Sympathy for the Bedevilled

I watch this year's meltdown on the streets of Paris with the same combination of sympathy and Schadenfreude that I watched last year's. The French are conservative people in the original sense of the word. They want to "conserve" things as they were, or perhaps as they like to imagine they were, rather than be constantly changing and adapting the way that America does, or perhaps the way that they imagine that America does.

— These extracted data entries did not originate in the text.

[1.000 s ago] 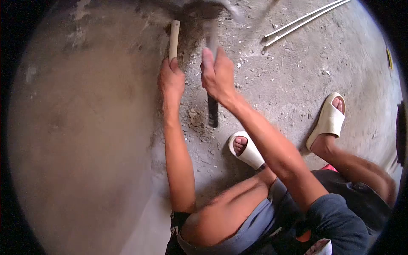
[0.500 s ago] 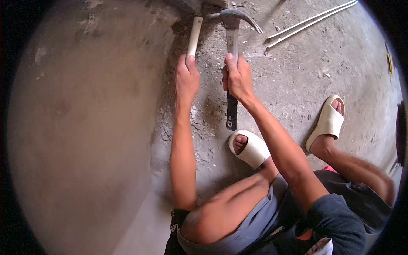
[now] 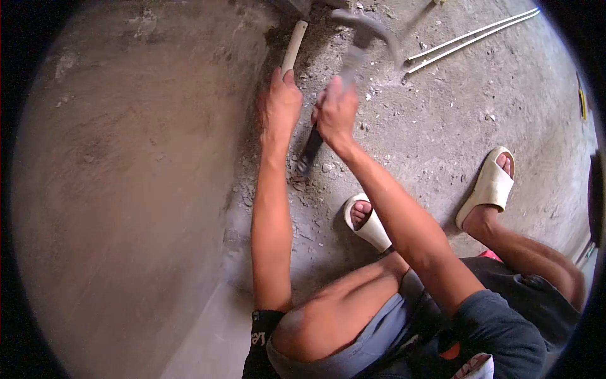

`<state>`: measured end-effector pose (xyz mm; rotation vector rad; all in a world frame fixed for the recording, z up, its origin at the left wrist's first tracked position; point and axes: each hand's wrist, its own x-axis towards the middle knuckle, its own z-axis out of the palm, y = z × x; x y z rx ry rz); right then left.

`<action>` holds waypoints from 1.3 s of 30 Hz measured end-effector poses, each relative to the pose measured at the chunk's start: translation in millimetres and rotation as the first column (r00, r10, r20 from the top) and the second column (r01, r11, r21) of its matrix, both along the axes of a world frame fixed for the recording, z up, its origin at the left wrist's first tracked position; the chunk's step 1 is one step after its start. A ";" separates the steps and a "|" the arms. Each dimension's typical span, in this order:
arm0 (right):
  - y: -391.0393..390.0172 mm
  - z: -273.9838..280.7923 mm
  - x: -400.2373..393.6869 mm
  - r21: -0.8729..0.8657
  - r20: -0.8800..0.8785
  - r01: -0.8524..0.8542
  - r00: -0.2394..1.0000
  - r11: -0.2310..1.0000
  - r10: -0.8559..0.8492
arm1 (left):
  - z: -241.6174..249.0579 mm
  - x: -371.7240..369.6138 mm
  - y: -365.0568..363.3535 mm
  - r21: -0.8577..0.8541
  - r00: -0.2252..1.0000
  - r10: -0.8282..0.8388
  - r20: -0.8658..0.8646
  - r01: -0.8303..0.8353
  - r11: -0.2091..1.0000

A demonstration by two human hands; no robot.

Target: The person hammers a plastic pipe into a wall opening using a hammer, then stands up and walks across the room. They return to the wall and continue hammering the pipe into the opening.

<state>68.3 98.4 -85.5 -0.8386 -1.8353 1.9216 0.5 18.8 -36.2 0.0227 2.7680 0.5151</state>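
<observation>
Swung at an angle since the earlier frame, your hammer (image 3: 353, 58) now has its butt nearer your left forearm (image 3: 273, 208), and your right hand (image 3: 338, 112) has shifted leftward with it. Your right fingers are wrapped round its handle, the head blurred beyond them. Your left fingers are clenched round the near part of a pale stick (image 3: 295, 47), whose holed end points away from you, left of the hammer head. Beneath lies the rubble-strewn floor (image 3: 435, 126), with the wall (image 3: 139, 189) to the left and two white strips (image 3: 473, 39) on the right
</observation>
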 end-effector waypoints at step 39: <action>30.7 14.8 21.8 -0.192 0.161 -0.220 0.954 0.956 0.252 | 3.7 -6.3 -23.4 -0.178 0.989 -0.120 -0.087 0.103 0.979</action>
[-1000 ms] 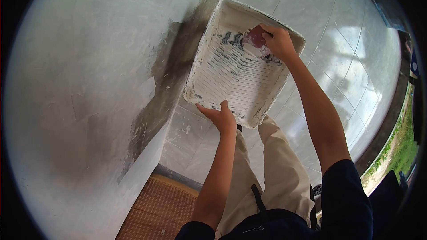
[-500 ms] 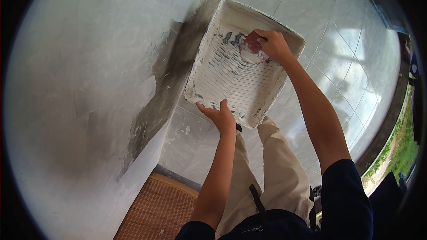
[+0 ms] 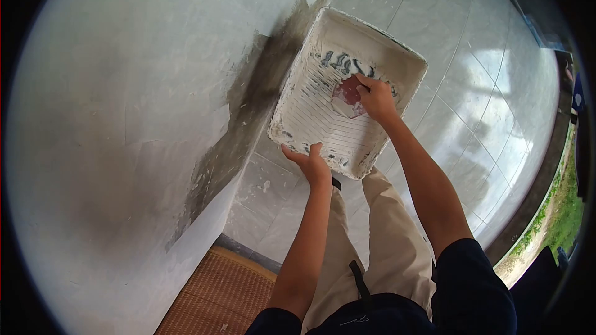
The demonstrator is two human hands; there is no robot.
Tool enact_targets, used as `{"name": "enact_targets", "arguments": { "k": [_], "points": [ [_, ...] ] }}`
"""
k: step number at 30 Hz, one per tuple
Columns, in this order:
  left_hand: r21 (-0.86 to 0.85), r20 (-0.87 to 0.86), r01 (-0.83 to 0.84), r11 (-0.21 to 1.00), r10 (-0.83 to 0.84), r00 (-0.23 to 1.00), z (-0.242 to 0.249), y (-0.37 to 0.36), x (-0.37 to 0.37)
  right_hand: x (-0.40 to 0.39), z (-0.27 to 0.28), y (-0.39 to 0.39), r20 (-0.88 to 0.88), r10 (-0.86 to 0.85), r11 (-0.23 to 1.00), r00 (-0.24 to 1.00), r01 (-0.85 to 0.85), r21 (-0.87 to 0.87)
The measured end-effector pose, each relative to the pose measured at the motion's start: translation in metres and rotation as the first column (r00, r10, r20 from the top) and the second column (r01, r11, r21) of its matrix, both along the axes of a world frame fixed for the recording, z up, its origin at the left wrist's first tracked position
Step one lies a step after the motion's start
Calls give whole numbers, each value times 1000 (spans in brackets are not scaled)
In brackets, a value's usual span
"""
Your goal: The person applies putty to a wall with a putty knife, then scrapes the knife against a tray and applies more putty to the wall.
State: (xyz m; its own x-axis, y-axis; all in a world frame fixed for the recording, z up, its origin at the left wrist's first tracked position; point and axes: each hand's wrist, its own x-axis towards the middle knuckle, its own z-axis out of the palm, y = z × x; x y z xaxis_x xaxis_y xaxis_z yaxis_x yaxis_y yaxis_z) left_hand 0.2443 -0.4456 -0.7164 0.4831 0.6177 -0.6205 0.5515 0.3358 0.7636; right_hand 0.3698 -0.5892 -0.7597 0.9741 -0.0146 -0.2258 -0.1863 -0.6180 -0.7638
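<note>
A paint tray (image 3: 295, 96) with a ribbed, white-smeared bottom is held up in front of me, tilted in view. My left hand (image 3: 312, 164) grips its near rim, thumb over the edge and the other fingers partly hidden beneath. Inside the tray, my right hand (image 3: 377, 99) is closed on a reddish, flat scraper (image 3: 349, 95) whose blade is coated with white paste. The scraper lies against the ribbed slope near the middle. Dark streaks and pale paste (image 3: 344, 62) show in the tray beyond it.
A grey-white wall (image 3: 112, 86) with a dark unpainted band (image 3: 254, 86) rises on the left. Tiled floor (image 3: 453, 74) spreads right and ahead. A brown woven panel (image 3: 217, 291) lies at the lower left. Grass (image 3: 562, 211) shows outside at the far right.
My right hand has drawn the scraper toward me, down the ribbed slope. More dark streaks show behind it. The tray and my left hand have shifted slightly right in view.
</note>
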Motion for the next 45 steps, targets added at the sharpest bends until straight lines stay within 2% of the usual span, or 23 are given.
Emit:
{"name": "enact_targets", "arguments": {
  "k": [2,7,9,11,13,15,16,18,19,21,22,23,24,25,26,30,33,35,43,45],
  "points": [
    [2,22,17,1000,-17,1000,-2,2,-5,-6,1,2,-141,-55,997,988,62,46],
    [13,27,88,996,-88,996,-2,16,-16,-41,-6,27,-138,-60,996,989,67,51],
    [94,-40,189,977,-187,982,-2,27,-22,-52,-6,37,-174,-81,991,981,97,86],
    [154,-15,235,960,-235,972,1,40,-30,-62,-20,45,-222,-108,978,969,144,152],
    [220,21,274,936,-286,958,10,55,-34,-64,-8,52,-258,-130,958,957,189,217],
    [332,0,363,870,-385,923,23,69,-38,-66,13,59,-424,-130,807,896,344,479],
    [345,22,357,868,-388,921,30,76,-39,-66,27,63,-401,-130,805,907,333,492],
    [430,-24,450,783,-488,872,46,89,-37,-63,58,72,-449,-94,598,888,411,688],
    [446,-1,436,782,-487,874,55,96,-37,-62,74,77,-424,-90,595,901,390,703],
    [690,-37,502,522,-668,744,77,110,-34,-58,105,85,-479,-35,392,877,453,801],
    [708,-17,479,519,-665,746,89,116,-31,-56,117,90,-462,-5,329,887,438,837],
    [762,-10,449,466,-685,729,101,122,-29,-55,129,95,-436,1,326,900,412,851],
    [813,-4,412,412,-704,711,113,127,-25,-54,151,102,-445,0,243,895,432,869],
    [825,15,387,411,-701,713,126,132,-22,-53,168,106,-456,3,159,890,450,879],
    [855,35,345,388,-707,707,139,136,-19,-51,175,108,-437,43,125,899,429,895],
    [909,102,217,357,-693,714,180,137,-9,-47,235,120,-345,72,86,936,339,937],
    [929,135,148,338,-684,717,205,132,-5,-44,263,125,-269,140,113,953,254,961],
    [936,145,115,332,-662,736,220,129,-5,-42,274,128,-204,189,88,961,190,978],
    [969,170,-28,247,-578,798,277,137,-20,-56,338,150,-116,314,14,942,118,993],
    [976,175,-68,209,-550,817,296,144,-26,-60,358,163,-134,295,21,946,133,991]
  ]
}}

'Take agriculture. France's agricultural policy is actually a part of its cultural policy. France has long had an agricultural policy geared towards maintaining what's called "La France Profonde". French Governments and legislatures have consistently made decisions about agriculture that were meant to not change the landscape, literally. They want rural France to never stop looking like rural France. So they subsidize small farms connected to archaic village market systems which in turn are connected to national markets via some "methode ancienne" or another. And in a way, it's a good idea. France is the world's most visited tourist destination and one of the things tourists look for is the French country town with its produce markets, bakers, etc. How fun would it be to visit these same towns if they were inhabited by no actual locals but rather only by wealthy city people from all over the world that like to spend two weeks a year there? 'Cause that is in fact the alternative. In a France fully connected to the global marketplace of produce and food, the "paysans" of France would no longer be able to live in these beautiful places.

Now let's apply that kind of genuine conservative thinking to the current debate about labor laws that is going on in the streets of Paris. The French don't want France to change. Last year, we realized that the native, non-immigrant, non-descendant-of-immigrant Frenchmen don't really want a multicultural France, at least not on a personal, bread-breaking level. They want a Frenchman to look and sound like Frenchmen do. Now this year, after the whole question of ethnicity has been grappled with ad nauseum and has resulted in a resounding lack of change to the staus quo, they deal with another almost existential question regarding Frenchness. The question is a labor issue and regards the way that worktime, holiday time, and the age-old process that determines who gets the really good jobs affects how France looks, feels, behaves. Anyone that has lived in France knows about this. The French civil service is the most codified, rules-based, unchangeable thing existing the First World, even the Roman Catholic Church is more open to change. The French civil service ensures for those within it, a guarantee of five weeks of vacation, 36 to 40-hour workweeks, lifelong employment, and never ever having to do anything that is not in your official job description. That ethic within the civil service affects how the private sector works as well. These rules are the reason for example that when you go to a cafe in France you are served by almost formal, uniform-wearing middle aged men who proudly regard this as their profession rather than by some local college student trying to get beer money. These rules are the reason that Paris has effective daily trash collection by seemingly normal people you might otherwise have a coffee with in a Brasserie.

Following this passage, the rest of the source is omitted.